◆ Task requirements ◆
Write the data out again exactly, with no pictures.

:: Dataset section

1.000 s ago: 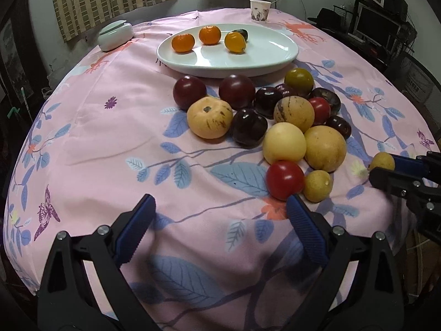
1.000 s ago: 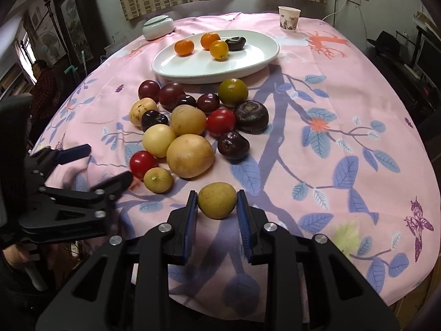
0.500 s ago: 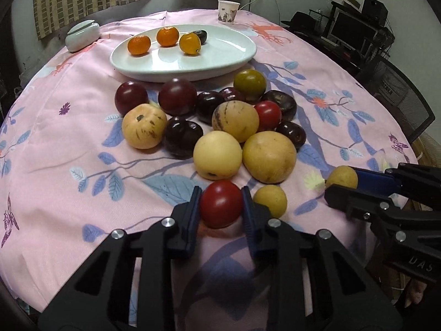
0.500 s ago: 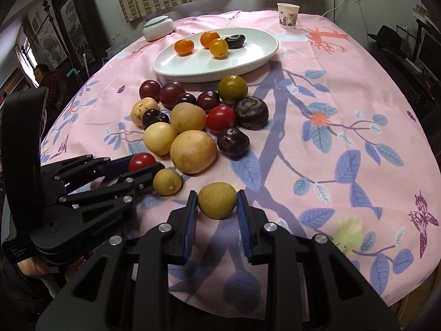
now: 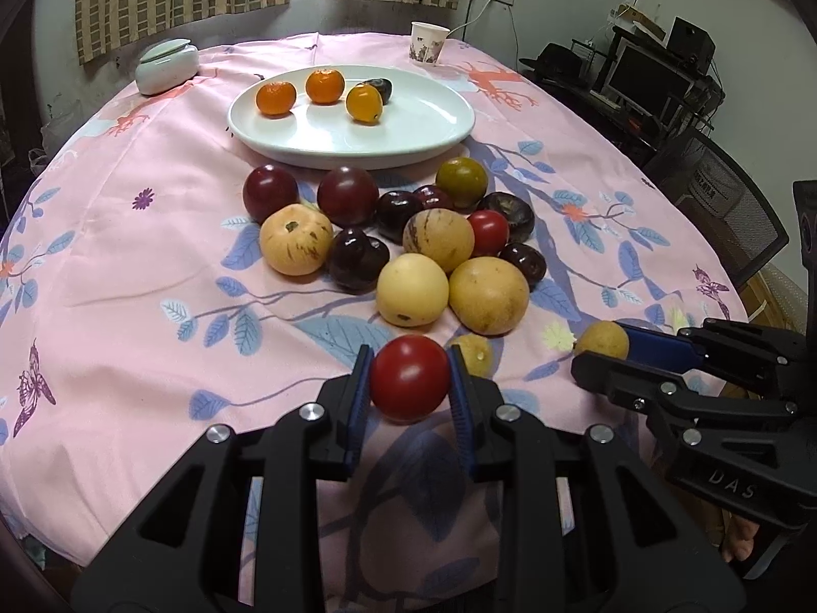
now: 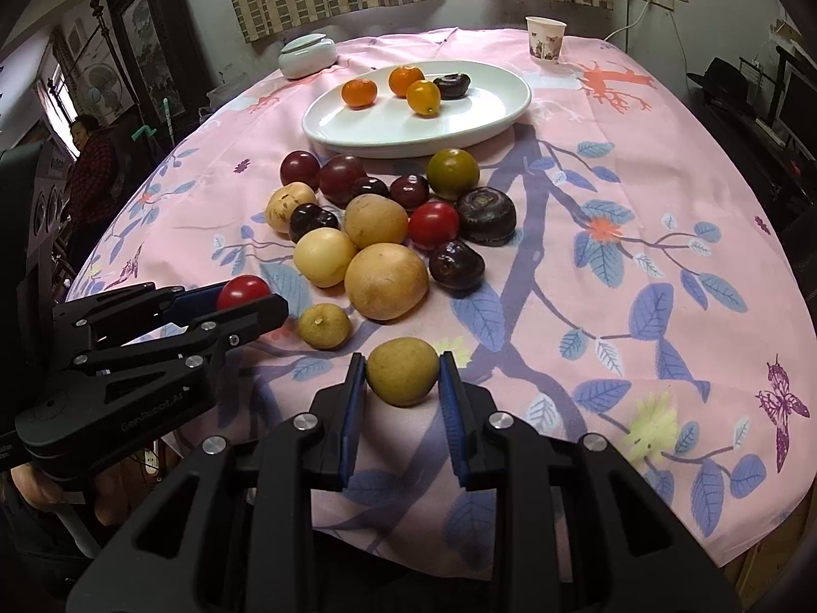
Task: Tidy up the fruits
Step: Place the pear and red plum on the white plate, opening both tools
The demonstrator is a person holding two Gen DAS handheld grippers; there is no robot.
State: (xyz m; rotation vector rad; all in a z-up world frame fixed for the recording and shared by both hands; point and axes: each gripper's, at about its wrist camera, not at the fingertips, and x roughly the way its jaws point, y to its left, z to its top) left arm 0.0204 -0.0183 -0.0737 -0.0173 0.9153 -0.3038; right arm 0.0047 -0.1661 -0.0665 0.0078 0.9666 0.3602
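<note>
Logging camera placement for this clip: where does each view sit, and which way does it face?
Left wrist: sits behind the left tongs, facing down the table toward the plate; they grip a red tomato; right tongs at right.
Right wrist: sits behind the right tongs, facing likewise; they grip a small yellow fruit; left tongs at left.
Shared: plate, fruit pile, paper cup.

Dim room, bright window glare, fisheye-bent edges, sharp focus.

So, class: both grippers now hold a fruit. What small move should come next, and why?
Probably carry the left gripper, shut on the tomato, toward the plate. The plate has bare space beside the oranges. The right gripper, shut on the yellow fruit, could follow.
</note>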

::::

◆ Answer area ◆
1.000 s ago: 
1.000 s ago: 
0.500 s ago: 
0.500 s ago: 
now: 
now: 
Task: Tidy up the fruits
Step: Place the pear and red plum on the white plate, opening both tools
The demonstrator is a person holding two Gen DAS handheld grippers; there is no robot.
State: (xyz m; rotation vector rad; all in a z-up world frame fixed for the recording and shared by both hands; point and axes: each gripper's, at about its wrist camera, not at the fingertips, and x roughly the way its jaws point, y to its left, z to its top) left arm 0.0204 -0.0183 -0.0737 -0.0173 0.9153 -0.3038; right arm 0.0047 -0.1661 -0.0665 0.0078 0.9666 0.3602
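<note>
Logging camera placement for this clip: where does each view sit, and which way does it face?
Left wrist: sits behind the left tongs, facing down the table toward the plate; they grip a red tomato; right tongs at right.
Right wrist: sits behind the right tongs, facing likewise; they grip a small yellow fruit; left tongs at left.
Shared: plate, fruit pile, paper cup.

Dim room, bright window glare, fisheye-bent edges, sharp focus.

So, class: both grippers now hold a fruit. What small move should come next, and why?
Probably carry the left gripper, shut on the tomato, toward the plate. The plate has bare space beside the oranges. The right gripper, shut on the yellow fruit, could follow.
</note>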

The answer requires no further additions.